# Work task:
In the data that follows, determine how many lines contain the word "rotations", and give only that number.
○ ○ ○ ○ ○ ○ ○
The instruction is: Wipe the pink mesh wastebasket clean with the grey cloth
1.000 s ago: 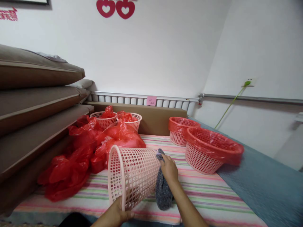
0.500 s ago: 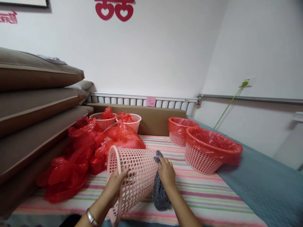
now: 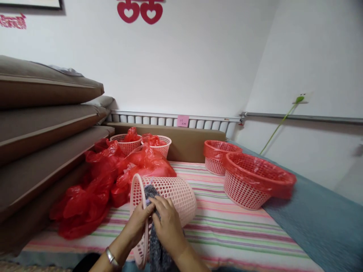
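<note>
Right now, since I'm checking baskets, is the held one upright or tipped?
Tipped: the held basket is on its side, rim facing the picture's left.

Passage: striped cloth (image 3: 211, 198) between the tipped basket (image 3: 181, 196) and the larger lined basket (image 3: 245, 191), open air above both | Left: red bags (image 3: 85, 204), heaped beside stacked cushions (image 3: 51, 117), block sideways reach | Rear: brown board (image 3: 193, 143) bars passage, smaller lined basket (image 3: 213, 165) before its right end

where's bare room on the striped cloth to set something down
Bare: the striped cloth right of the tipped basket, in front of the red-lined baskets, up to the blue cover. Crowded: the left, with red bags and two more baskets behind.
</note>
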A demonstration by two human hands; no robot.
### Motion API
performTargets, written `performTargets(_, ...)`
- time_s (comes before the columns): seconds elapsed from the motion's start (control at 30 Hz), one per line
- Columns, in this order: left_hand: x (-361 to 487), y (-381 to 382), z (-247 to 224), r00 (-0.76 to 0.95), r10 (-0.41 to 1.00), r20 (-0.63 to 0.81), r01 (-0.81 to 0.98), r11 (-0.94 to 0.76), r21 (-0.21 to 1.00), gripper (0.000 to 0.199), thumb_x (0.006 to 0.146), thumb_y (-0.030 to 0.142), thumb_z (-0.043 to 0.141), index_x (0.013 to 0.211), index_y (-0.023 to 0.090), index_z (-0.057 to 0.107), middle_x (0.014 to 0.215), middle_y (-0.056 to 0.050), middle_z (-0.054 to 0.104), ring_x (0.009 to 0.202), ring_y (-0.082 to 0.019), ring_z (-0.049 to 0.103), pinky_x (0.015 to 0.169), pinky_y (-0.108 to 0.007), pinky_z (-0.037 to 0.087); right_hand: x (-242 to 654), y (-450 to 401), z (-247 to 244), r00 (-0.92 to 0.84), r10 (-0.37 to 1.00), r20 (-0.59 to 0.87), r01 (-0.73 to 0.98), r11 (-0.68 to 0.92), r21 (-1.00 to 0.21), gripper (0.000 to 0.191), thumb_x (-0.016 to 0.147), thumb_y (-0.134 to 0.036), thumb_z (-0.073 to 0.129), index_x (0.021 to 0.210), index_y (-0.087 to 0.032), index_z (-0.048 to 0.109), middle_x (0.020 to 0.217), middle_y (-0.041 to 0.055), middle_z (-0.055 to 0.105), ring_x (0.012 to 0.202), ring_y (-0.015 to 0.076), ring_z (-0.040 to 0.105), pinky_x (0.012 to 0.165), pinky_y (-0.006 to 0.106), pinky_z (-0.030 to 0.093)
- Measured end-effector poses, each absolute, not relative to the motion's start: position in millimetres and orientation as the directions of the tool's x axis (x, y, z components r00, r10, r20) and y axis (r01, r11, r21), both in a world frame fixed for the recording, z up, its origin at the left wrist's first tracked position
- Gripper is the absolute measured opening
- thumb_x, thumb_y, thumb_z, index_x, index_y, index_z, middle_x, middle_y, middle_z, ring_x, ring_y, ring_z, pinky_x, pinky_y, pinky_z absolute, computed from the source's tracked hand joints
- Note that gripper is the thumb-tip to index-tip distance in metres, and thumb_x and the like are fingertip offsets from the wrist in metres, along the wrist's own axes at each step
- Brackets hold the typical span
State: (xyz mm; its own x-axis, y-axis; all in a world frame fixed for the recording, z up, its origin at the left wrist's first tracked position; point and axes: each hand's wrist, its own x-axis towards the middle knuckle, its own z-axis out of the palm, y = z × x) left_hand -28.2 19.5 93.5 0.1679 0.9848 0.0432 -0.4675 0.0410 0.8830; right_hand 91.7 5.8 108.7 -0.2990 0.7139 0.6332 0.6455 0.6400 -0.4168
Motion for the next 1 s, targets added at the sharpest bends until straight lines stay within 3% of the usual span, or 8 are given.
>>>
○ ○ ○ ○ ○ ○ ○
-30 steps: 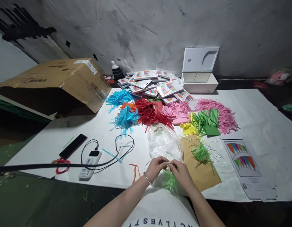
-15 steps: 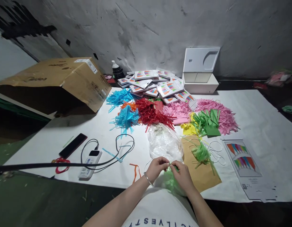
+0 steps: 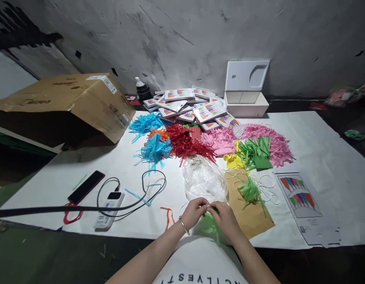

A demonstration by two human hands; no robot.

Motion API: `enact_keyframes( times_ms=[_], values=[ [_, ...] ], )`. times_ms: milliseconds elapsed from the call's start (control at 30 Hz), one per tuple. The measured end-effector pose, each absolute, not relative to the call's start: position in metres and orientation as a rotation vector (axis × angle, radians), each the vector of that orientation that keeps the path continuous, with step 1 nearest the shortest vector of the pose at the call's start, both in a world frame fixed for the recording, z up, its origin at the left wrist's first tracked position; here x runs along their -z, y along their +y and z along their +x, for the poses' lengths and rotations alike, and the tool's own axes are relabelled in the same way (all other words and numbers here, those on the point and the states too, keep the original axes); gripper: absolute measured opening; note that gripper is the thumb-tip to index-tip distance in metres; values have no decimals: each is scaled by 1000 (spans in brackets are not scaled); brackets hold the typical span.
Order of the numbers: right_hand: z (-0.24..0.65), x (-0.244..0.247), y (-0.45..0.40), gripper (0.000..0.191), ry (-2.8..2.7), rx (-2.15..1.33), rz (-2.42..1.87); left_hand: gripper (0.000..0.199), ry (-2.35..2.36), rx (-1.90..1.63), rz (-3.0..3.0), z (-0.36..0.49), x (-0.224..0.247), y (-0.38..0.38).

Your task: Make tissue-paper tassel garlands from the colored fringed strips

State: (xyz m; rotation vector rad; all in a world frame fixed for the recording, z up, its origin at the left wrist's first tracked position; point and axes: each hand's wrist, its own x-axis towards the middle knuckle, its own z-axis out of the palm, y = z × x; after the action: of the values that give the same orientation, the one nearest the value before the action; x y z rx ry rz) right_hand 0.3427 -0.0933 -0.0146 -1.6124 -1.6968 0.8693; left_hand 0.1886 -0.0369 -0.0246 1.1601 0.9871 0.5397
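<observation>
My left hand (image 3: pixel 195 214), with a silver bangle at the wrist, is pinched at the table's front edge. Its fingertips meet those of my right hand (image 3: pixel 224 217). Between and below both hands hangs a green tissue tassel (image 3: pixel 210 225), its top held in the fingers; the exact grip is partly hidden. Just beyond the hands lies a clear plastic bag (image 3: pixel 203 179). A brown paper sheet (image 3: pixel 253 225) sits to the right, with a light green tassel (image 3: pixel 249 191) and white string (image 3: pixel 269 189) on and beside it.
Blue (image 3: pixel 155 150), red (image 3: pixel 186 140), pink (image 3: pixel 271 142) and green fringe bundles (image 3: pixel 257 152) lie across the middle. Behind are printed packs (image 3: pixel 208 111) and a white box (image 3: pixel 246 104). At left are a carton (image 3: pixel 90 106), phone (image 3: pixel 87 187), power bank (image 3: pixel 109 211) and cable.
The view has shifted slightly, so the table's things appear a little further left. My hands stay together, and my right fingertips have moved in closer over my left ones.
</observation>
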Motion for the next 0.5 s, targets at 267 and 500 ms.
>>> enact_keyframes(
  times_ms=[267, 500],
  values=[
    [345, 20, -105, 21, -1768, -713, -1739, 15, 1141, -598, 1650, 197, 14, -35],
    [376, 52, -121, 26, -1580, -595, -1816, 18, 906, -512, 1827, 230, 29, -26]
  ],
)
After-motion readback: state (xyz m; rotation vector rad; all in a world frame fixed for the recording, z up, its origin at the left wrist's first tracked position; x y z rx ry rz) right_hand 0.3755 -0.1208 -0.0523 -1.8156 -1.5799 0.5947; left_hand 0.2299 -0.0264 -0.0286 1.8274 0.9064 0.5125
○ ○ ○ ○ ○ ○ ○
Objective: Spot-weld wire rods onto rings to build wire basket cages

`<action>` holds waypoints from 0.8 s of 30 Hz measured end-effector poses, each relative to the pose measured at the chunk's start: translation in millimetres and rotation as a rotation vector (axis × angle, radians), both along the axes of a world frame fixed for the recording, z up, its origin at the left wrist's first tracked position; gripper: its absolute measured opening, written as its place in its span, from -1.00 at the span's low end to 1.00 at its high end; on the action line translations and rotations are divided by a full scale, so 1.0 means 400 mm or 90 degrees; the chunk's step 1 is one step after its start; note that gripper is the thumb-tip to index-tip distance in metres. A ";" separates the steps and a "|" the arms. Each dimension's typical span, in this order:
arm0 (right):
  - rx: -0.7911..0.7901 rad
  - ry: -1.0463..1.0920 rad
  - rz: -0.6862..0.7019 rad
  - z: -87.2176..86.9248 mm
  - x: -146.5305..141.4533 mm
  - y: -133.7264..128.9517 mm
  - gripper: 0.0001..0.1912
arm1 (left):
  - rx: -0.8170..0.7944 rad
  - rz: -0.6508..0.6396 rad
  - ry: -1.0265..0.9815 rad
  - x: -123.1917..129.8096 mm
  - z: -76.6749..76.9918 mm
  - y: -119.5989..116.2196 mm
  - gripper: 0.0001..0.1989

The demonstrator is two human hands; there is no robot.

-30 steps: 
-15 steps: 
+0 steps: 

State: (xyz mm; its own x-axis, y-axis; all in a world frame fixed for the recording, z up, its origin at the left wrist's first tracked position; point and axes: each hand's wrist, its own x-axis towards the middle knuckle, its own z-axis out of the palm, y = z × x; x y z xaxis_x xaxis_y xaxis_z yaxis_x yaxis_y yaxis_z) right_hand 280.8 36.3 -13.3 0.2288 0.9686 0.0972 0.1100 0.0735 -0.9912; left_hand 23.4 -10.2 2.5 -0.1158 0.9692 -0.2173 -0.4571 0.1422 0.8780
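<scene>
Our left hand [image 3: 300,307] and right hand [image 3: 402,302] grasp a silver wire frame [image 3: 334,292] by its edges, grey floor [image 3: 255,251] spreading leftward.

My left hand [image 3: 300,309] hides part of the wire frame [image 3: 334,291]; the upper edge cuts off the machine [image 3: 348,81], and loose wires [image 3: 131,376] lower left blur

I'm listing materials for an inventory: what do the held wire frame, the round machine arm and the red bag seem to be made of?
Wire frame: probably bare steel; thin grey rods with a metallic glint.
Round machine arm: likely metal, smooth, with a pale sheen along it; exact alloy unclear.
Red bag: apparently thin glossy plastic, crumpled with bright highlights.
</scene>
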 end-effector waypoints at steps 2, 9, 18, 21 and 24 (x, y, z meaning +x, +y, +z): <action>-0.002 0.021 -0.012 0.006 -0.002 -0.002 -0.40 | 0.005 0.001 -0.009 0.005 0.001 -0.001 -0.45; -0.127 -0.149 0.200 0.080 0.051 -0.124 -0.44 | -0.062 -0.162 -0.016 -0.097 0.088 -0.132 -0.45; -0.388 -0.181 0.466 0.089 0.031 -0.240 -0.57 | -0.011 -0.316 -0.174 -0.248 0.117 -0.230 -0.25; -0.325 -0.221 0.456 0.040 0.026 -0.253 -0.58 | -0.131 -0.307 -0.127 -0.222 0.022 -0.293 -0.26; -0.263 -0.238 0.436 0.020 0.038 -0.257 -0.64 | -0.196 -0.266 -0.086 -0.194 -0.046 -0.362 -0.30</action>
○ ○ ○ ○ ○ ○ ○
# Output of the task:
2